Le dichiarazioni di voto finali hanno evidenziato l’ampiezza dello schieramento favorevole al decreto, sul quale si sono astenuti i Gruppi IdV e LNP. Il sen. Mascitelli (IdV), pur condividendo l’obiettivo di eliminare gli sprechi ma non certo l’ostinazione del Governo nel colpire solo i cittadini più deboli, ha valutato il decreto un passo indietro rispetto a quanto deciso con le manovre dell’estate scorsa che avevano stabilito il principio del superamento del criterio della spesa storica con un risparmio già stimato in quattro miliardi.

Per il sen. Fleres (CN:GS-SI-PID-IB-FI) il provvedimento rappresenta un progresso in direzione di una corretta amministrazione e un primo sostegno all’economia reale grazie alla norma sulla compensazione fra i debiti fiscali e i crediti vantati dalle imprese; particolare soddisfazione suscita l’accoglimento di un ordine del giorno che impegna il Governo ad accorpare le strutture pubbliche, a ridurre il numero di incarichi, a snellire le strutture di vertice.

Il sen. Rutelli (Terzo Polo:ApI-FLI) ha evidenziato come il decreto, indispensabile benché tardivo e non del tutto risolutivo, debba essere seguito da misure che consentano allo Stato di riappropriarsi del potere di controllo, anche al fine di favorire l’accelerazione del processo di integrazione comunitaria.

La sen. Sbarbati (UDC-SVP-AUT:UV-MAIE-VN-MRE-PLI-PSI), posto che la riforma del Titolo V della Costituzione ha determinato un ampliamento delle materie di competenza delle Regioni senza prevedere un riequilibrio dell’assetto istituzionale che garantisse al Governo la capacità di guidare i processi di risanamento economico, ha sottolineato la necessità di eliminare sprechi e inefficienze, recuperando risorse da destinare alla crescita e al contenimento della pressione fiscale.
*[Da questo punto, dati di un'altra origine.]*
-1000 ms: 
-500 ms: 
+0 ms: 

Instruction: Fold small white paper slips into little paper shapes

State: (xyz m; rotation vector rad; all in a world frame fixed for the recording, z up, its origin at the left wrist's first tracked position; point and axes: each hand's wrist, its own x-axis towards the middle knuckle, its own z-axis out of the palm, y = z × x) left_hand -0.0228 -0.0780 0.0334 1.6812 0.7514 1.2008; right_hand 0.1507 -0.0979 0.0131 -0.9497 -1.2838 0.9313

Il sen. Vaccari (LNP), nel lamentare l’insostenibile peso della pressione fiscale, ha rilevato la debolezza delle misure inserite nel decreto, inadeguate per risollevare il Paese che, in un contesto di negatività delle performance e delle prospettive dell’intera Europa, si posiziona al minimo di opportunità di import e ad un livello medio come rischio macroeconomico, con conseguenze che continuano ad essere pagate soprattutto dal Nord.
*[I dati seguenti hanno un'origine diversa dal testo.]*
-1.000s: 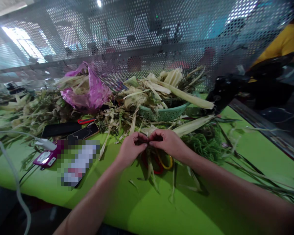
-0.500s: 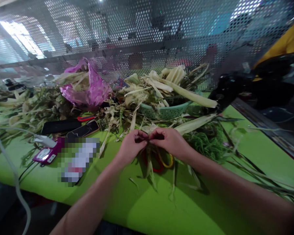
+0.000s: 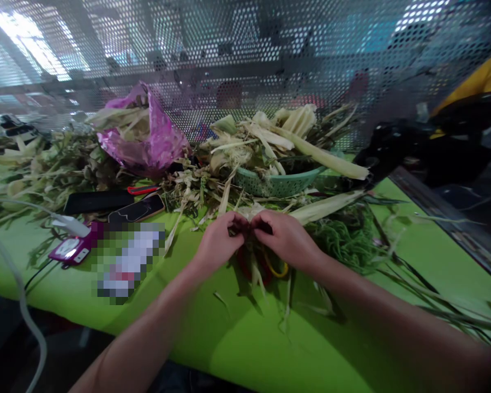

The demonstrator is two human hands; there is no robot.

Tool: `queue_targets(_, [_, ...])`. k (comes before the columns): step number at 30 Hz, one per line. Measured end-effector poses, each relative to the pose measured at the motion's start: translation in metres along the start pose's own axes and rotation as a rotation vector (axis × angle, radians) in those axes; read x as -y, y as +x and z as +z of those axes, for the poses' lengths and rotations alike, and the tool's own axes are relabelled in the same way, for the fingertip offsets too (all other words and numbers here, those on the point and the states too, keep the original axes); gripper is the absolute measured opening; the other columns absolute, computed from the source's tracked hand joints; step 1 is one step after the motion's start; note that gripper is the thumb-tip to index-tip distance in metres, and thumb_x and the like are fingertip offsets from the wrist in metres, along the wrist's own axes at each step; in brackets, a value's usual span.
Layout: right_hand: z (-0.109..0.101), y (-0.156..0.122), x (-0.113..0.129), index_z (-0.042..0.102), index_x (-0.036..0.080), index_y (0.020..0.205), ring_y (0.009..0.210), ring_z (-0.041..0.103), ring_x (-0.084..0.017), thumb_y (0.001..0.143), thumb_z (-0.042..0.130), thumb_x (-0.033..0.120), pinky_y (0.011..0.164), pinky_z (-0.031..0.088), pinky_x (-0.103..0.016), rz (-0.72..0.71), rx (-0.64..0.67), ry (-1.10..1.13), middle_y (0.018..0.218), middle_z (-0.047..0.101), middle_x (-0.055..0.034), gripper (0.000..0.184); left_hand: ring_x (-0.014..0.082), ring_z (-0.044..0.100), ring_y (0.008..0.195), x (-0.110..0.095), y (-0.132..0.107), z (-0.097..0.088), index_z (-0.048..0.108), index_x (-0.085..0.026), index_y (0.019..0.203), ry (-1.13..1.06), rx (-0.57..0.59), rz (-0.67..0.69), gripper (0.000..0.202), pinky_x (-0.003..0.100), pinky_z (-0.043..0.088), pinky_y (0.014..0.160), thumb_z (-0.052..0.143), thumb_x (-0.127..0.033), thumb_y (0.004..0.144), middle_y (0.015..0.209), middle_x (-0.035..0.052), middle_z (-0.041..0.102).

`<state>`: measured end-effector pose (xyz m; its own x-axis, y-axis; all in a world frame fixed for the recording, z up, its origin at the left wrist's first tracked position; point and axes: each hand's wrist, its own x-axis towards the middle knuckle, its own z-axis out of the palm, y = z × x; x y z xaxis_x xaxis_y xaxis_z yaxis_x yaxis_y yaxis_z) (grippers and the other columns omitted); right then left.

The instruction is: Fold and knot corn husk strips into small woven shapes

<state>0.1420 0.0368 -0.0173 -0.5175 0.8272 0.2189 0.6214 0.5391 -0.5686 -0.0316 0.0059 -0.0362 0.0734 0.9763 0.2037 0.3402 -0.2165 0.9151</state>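
Both hands meet over the green table, fingertips nearly touching. My left hand is closed in a pinch, and my right hand pinches opposite it. Between them is a piece of dried corn husk, largely hidden by the fingers. Pale husk strips hang or lie just beneath. Partly covered under the hands are scissors with red and yellow handle loops. Beyond the fingertips, more husk lies on the table. A tangle of green string is by my right wrist.
A green basket heaped with husks stands behind the hands. To its left are a pink plastic bag and dried plant matter. Two phones, a red cutter and a purple power strip lie at left. Perforated metal screen behind.
The view has shifted slightly. Both hands stay together in nearly the same place, with the fingertips curled slightly further inward around the husk.
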Motion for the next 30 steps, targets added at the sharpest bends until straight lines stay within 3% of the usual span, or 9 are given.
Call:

Per il sen. Agostini (PD) la norma che riguarda i crediti delle imprese nei confronti della pubblica amministrazione costituisce uno dei cardini della riforma, tanto più che il provvedimento riguarda tutta la pubblica amministrazione, quella centrale come gli enti locali e persino le Regioni sottoposte a commissariamento per i piani di rientro del debito sanitario. Il decreto avvia il processo di spending review e introduce strumenti in grado di rompere incrostazioni e interessi corporativi creatisi nel corso dei decenni intorno al sistema della spesa pubblica italiana.
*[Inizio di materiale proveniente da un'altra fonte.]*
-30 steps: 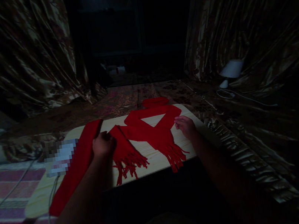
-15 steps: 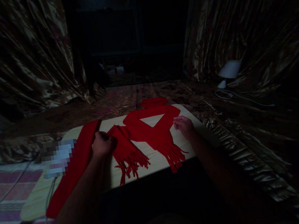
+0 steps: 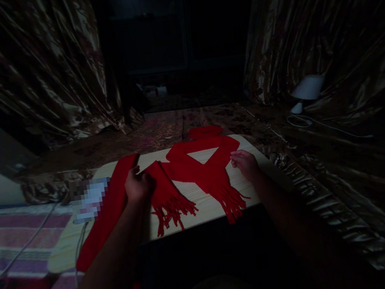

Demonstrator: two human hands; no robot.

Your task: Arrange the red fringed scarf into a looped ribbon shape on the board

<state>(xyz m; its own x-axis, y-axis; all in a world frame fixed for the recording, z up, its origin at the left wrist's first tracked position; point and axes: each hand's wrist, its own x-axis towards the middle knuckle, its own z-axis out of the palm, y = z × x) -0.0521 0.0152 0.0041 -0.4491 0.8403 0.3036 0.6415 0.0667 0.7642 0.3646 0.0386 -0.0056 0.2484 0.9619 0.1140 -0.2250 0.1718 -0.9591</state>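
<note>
Clock hours here run round the table, twelve at its far edge. Two patterned curtains hang beyond it, the left one (image 3: 73,75) between ten and eleven, the right one (image 3: 305,26) near two. Striped bedding (image 3: 10,229) lies at nine, under the near-left part of the scene. The pale wooden table (image 3: 205,210) sits in the middle, in dim light.

On it, at two, a red scarf (image 3: 207,178) lies flat in a crossed loop, one fringed end pointing to four, the other folded down near the centre. A long folded red cloth (image 3: 110,212) slants along nine.

The left hand (image 3: 137,185), between nine and ten, sits between that cloth and the folded fringed end, its fingers loosely bent; I cannot tell whether they hold either. The right hand (image 3: 246,164), between two and three, has its fingertips drawn narrow at the loop's edge; whether they pinch it I cannot tell.

A small lamp (image 3: 309,88) stands at two, and a red bundle (image 3: 205,132) lies past the far edge, between one and two.

The step in hand looks like arranging the scarf. Any further adjustment would call for a light pinch at its edge, keeping the fringes flat.
</note>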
Infine, il sen. Azzollini (PdL) ha salutato positivamente l’introduzione del metodo della spending review, unico in grado di ridurre il perimetro della spesa pubblica italiana. Dopo che negli ultimi anni sono stati adottati per necessità gli strumenti dei tagli orizzontali e dell’aumento delle tasse, il decreto avvia un processo virtuoso pur presentando alcuni elementi di criticità, come ad esempio l’introduzione del commissario straordinario che potrebbe porre qualche problema di governance e la centralizzazione degli acquisti.